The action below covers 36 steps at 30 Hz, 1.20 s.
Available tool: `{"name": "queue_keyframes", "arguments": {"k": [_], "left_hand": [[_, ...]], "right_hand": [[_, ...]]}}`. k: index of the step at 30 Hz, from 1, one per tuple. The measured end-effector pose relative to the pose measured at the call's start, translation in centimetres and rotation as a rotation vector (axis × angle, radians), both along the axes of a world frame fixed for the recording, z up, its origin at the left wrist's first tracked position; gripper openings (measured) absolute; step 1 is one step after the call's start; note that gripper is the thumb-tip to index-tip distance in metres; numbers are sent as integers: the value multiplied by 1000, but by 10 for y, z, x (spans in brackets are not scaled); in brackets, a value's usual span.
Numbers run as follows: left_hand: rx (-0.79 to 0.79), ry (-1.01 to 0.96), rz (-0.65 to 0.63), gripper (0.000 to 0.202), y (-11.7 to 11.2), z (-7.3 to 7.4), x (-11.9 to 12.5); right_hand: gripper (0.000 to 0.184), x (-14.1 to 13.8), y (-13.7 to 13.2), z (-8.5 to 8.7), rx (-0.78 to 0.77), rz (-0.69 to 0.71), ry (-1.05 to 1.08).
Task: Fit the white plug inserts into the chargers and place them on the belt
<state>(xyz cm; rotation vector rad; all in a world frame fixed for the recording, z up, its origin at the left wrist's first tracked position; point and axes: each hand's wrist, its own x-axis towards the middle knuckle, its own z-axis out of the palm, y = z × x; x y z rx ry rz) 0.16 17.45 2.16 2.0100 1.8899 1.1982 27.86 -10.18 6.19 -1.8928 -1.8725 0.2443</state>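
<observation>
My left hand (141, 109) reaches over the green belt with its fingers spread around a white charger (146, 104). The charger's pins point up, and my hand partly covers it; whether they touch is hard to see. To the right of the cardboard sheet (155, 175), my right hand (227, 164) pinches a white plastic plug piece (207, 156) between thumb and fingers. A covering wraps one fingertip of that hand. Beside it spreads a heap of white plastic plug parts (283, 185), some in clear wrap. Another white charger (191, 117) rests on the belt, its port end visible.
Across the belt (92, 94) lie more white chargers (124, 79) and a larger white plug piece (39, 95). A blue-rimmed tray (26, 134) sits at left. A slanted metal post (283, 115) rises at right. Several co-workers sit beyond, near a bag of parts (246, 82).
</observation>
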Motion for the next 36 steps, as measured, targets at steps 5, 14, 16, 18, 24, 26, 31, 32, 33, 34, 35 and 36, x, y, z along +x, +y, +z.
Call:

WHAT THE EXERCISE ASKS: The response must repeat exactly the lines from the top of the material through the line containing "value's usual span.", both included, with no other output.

RESPONSE AREA:
The action below covers 36 steps at 30 Hz, 1.20 s.
Available tool: `{"name": "queue_keyframes", "arguments": {"k": [_], "left_hand": [[_, ...]], "right_hand": [[_, ...]]}}`. k: index of the step at 30 Hz, from 1, one per tuple. The measured end-effector pose relative to the pose measured at the call's start, translation in centimetres and rotation as a rotation vector (axis × angle, radians), both along the axes of a world frame fixed for the recording, z up, its origin at the left wrist's first tracked position; gripper openings (measured) absolute; step 1 is one step after the call's start; note that gripper is the thumb-tip to index-tip distance in metres; numbers are sent as integers: the value multiplied by 1000, but by 10 for y, z, x (spans in brackets are not scaled); in brackets, a value's usual span.

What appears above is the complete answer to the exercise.